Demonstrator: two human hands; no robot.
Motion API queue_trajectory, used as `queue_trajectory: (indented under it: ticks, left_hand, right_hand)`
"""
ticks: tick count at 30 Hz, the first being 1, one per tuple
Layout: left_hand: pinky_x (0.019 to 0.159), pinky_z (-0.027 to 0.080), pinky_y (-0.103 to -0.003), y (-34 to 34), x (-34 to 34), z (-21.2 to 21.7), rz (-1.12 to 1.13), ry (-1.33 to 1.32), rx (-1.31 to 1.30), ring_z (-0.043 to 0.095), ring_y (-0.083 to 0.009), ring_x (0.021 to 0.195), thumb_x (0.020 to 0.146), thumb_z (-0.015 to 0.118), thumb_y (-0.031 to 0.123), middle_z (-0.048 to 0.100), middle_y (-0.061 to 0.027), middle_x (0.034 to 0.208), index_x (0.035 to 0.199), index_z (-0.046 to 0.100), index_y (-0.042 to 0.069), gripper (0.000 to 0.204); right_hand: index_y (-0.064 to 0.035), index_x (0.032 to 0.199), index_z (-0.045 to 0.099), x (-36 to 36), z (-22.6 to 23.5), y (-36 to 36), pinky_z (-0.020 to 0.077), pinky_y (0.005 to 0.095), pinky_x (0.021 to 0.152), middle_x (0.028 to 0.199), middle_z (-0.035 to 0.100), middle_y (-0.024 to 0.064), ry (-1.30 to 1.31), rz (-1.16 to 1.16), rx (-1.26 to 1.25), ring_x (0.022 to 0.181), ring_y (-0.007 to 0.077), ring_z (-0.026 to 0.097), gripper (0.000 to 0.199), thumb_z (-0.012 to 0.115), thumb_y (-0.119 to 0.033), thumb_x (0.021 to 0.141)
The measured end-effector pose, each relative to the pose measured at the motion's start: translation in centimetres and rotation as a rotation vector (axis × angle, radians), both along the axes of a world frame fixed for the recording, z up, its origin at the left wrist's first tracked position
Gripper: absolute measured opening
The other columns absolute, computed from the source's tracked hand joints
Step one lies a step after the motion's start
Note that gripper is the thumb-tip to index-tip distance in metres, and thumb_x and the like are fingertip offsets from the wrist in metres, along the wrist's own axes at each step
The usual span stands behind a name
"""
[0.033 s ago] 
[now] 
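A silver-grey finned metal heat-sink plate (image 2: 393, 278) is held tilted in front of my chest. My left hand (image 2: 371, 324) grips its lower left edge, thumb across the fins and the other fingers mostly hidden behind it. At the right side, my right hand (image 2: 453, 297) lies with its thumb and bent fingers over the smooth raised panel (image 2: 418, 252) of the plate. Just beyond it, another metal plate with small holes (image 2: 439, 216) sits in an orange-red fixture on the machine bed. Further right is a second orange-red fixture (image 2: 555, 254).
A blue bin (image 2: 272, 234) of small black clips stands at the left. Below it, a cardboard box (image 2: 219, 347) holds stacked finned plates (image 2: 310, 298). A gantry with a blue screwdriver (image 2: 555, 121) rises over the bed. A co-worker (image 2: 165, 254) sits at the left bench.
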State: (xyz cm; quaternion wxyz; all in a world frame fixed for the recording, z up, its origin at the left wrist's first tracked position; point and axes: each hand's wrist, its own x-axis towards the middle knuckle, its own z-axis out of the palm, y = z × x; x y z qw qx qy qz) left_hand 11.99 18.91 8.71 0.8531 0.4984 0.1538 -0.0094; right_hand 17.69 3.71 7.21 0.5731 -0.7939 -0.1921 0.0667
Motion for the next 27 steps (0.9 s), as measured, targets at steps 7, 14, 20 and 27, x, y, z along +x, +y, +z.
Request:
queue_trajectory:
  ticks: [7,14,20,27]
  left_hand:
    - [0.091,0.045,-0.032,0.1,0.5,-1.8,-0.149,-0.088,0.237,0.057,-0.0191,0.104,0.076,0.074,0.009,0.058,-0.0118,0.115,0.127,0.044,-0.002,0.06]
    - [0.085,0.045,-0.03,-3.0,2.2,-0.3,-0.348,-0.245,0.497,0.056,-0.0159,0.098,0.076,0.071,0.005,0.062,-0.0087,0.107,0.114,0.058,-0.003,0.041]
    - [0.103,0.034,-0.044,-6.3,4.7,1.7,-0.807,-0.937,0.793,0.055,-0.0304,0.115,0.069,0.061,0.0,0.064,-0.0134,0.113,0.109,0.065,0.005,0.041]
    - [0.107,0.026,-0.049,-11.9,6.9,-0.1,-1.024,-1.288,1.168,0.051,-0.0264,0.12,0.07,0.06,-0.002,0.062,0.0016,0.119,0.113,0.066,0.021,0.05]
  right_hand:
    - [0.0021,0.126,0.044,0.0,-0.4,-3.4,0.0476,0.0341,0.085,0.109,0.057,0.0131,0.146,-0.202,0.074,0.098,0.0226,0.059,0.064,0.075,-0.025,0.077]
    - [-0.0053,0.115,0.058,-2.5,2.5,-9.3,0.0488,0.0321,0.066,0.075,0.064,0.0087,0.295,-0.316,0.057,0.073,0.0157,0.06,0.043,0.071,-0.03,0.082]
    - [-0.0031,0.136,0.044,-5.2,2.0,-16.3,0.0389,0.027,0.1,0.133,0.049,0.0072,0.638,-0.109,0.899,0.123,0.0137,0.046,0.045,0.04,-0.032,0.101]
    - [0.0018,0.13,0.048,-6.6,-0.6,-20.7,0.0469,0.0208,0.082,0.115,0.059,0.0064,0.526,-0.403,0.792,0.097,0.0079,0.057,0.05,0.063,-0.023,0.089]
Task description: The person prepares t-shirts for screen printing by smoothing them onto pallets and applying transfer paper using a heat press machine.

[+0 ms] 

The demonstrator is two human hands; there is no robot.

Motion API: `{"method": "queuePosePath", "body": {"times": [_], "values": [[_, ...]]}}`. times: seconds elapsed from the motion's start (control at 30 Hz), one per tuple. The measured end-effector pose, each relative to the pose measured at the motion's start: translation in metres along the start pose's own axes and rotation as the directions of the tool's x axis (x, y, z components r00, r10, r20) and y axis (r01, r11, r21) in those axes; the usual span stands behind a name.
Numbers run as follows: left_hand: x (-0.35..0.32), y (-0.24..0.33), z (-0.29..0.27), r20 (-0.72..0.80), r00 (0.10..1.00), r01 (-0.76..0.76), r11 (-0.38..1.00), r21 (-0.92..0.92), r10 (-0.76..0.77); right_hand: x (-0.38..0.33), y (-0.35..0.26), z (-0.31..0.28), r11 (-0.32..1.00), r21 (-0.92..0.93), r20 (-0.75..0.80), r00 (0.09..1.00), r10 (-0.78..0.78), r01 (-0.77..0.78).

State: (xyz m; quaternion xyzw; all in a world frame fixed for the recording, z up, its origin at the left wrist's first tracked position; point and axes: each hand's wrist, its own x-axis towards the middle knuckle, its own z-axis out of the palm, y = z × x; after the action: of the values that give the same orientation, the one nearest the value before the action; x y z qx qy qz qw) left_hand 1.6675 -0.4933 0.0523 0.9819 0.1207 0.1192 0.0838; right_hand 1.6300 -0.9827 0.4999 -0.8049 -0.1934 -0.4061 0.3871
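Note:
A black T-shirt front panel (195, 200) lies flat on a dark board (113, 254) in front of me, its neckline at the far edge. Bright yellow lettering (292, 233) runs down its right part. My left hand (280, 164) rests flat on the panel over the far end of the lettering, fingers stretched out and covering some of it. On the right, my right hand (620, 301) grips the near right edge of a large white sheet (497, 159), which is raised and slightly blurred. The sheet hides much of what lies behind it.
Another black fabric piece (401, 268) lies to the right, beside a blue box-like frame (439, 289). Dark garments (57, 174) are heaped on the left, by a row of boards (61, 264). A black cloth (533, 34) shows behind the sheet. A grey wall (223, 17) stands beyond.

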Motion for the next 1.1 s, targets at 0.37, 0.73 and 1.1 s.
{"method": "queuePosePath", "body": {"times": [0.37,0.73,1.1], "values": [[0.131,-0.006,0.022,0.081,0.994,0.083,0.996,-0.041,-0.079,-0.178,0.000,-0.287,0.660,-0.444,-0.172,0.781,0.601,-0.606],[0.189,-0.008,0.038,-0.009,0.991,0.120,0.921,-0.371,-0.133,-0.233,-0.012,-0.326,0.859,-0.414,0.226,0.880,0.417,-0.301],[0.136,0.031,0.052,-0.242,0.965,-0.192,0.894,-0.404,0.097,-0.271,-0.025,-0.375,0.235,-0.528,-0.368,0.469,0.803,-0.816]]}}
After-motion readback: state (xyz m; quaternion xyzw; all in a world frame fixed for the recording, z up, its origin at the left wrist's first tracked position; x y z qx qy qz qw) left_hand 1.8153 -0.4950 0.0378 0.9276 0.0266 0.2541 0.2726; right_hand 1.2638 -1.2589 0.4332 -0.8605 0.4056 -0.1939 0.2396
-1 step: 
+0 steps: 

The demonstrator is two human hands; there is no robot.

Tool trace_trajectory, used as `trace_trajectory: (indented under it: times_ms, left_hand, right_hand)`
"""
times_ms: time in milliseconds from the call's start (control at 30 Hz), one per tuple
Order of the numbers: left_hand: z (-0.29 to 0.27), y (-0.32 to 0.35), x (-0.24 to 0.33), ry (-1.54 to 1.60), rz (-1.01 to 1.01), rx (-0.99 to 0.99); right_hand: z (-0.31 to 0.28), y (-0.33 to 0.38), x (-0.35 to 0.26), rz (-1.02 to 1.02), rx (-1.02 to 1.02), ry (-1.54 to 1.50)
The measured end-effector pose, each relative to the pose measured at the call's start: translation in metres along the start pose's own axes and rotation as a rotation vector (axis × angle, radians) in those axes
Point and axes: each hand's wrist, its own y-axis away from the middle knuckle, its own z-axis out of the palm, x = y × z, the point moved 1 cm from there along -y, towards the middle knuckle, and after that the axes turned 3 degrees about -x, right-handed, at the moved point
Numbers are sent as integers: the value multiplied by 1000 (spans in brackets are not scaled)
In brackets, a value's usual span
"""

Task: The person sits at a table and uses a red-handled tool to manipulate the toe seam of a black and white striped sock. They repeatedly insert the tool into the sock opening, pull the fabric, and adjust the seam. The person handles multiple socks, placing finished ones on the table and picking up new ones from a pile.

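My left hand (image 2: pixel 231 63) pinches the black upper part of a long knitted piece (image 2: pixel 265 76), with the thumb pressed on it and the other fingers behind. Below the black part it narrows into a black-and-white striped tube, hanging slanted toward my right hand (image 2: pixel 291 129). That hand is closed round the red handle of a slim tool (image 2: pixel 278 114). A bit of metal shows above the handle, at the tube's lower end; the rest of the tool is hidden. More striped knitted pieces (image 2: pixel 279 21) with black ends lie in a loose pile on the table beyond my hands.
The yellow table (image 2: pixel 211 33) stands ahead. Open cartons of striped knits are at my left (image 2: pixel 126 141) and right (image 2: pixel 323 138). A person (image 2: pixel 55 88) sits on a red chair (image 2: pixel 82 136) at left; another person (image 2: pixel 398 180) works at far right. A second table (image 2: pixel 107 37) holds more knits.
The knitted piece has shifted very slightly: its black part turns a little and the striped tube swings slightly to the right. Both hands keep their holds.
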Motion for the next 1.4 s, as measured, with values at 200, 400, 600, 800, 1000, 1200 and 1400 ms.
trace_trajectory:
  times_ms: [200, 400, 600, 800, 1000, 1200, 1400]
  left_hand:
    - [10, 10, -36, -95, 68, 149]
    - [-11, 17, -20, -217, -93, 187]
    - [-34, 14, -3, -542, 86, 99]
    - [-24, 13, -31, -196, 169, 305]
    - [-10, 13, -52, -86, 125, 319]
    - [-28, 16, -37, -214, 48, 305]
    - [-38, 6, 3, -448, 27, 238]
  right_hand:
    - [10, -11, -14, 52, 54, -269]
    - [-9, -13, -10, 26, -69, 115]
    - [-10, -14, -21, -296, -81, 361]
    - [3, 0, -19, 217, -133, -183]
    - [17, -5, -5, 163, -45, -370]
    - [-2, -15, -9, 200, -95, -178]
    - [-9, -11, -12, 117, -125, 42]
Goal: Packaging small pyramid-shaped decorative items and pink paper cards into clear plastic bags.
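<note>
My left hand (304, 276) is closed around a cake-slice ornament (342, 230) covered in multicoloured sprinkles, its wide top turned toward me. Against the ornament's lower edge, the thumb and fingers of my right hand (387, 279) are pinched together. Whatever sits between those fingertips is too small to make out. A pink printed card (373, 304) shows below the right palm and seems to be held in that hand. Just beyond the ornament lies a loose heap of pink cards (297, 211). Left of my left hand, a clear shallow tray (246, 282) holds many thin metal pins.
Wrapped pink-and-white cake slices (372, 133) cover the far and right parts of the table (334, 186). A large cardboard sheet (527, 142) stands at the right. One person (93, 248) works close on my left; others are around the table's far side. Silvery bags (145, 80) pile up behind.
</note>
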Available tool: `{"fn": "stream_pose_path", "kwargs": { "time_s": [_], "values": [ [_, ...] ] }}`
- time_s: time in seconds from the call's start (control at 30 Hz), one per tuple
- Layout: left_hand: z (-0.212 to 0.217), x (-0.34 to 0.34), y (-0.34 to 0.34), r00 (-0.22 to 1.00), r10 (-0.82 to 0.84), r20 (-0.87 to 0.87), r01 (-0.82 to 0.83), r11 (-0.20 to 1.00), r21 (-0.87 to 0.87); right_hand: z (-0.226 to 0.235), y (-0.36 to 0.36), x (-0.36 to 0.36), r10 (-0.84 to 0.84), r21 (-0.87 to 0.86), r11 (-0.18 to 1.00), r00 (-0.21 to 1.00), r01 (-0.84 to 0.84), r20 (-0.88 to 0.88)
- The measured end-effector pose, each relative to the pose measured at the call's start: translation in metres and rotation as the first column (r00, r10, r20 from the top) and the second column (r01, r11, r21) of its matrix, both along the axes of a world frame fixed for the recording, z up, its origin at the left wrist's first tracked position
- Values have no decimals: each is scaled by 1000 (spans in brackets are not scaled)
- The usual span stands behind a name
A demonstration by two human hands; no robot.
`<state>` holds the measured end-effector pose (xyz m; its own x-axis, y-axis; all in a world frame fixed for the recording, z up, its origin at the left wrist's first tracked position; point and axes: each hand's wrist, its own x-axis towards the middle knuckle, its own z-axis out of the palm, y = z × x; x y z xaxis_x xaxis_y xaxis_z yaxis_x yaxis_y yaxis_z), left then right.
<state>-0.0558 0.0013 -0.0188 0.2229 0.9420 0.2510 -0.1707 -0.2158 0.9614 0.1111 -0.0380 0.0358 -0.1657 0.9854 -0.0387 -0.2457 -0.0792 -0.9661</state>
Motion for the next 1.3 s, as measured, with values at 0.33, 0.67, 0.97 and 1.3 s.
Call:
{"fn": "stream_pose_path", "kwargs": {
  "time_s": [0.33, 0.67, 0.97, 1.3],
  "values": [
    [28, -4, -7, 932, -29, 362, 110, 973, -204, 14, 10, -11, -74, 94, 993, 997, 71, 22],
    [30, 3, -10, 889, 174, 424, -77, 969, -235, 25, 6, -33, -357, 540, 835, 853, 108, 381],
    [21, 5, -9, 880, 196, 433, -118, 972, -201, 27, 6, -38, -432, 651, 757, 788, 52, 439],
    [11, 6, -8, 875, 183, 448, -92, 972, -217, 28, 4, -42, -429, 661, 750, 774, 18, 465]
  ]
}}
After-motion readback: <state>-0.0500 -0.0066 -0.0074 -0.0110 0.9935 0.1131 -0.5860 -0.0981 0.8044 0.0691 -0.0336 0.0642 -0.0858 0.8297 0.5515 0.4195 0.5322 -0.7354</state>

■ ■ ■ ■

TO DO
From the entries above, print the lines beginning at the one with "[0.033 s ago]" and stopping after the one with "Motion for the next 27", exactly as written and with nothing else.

PROBLEM SOLUTION
[0.033 s ago] 
[now] 
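A silver-grey finned metal heat-sink plate (image 2: 393, 278) is held tilted in front of my chest. My left hand (image 2: 371, 324) grips its lower left edge, thumb across the fins and the other fingers mostly hidden behind it. At the right side, my right hand (image 2: 453, 297) lies with its thumb and bent fingers over the smooth raised panel (image 2: 418, 252) of the plate. Just beyond it, another metal plate with small holes (image 2: 439, 216) sits in an orange-red fixture on the machine bed. Further right is a second orange-red fixture (image 2: 555, 254).
A blue bin (image 2: 272, 234) of small black clips stands at the left. Below it, a cardboard box (image 2: 219, 347) holds stacked finned plates (image 2: 310, 298). A gantry with a blue screwdriver (image 2: 555, 121) rises over the bed. A co-worker (image 2: 165, 254) sits at the left bench.
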State: (xyz cm; quaternion wxyz; all in a world frame fixed for the recording, z up, its origin at the left wrist's first tracked position; point and axes: each hand's wrist, its own x-axis towards the middle knuckle, its own z-axis out of the palm, y = z × x; x y z qw qx qy qz) left_hand 11.99 18.91 8.71 0.8531 0.4984 0.1538 -0.0094; right_hand 17.69 3.71 7.21 0.5731 -0.7939 -0.1921 0.0667
Motion for the next 27 steps (0.9 s), as measured, targets at steps 7, 14, 20 and 27, x, y, z along +x, +y, +z.

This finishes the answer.